→ **Aim of the exercise**: Output the listing below verbatim, but drop the images.

→ **Data extract**:

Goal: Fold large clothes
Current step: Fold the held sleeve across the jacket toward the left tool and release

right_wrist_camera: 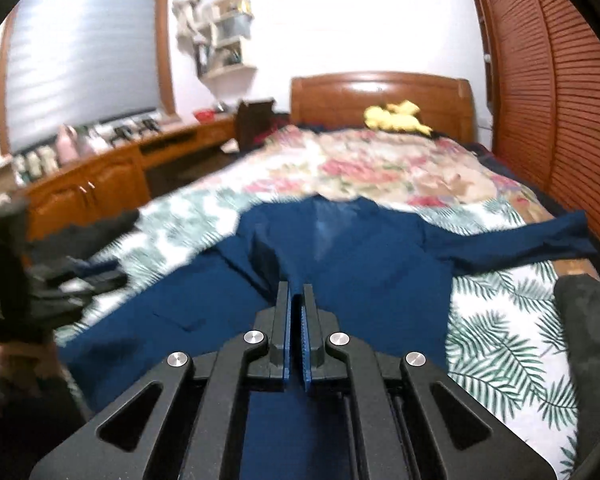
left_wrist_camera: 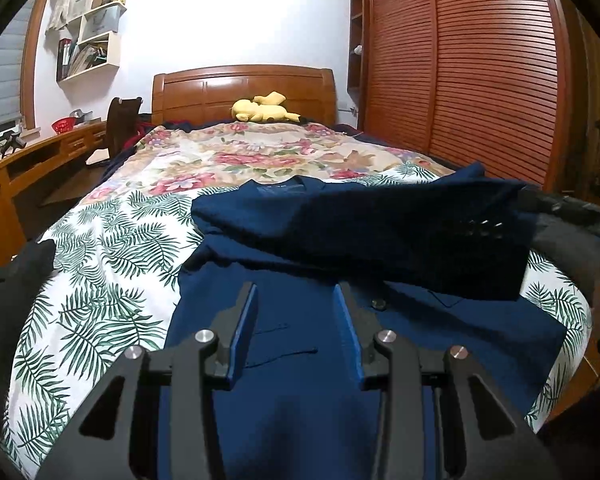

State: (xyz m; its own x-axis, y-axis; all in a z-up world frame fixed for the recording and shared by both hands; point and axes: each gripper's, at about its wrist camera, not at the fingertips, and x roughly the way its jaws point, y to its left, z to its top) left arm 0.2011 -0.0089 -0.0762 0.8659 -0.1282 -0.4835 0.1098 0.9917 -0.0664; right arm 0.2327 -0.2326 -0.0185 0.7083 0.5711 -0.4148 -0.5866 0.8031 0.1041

→ **Result**:
Goal: Fold large clothes
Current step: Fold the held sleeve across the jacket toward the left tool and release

right_wrist_camera: 
left_wrist_camera: 

State: (xyz m; its own x-axis, y-axis; all in a z-up world frame fixed for the recording and shared by both hands; point and axes: each gripper's, at about its wrist camera, not at the fingertips, and x roughly the way its jaws point, y to its left, z to its top) left arm 0.2011 -0.0089 -0.0762 0.8659 -0.1282 -0.4835 0.1098 0.9917 -0.0664; right arm 0.2327 -0.2326 -0.0185 0.7083 0.5711 -0.4148 -0.5866 0.8031 0.1041

With that, the exercise is complete.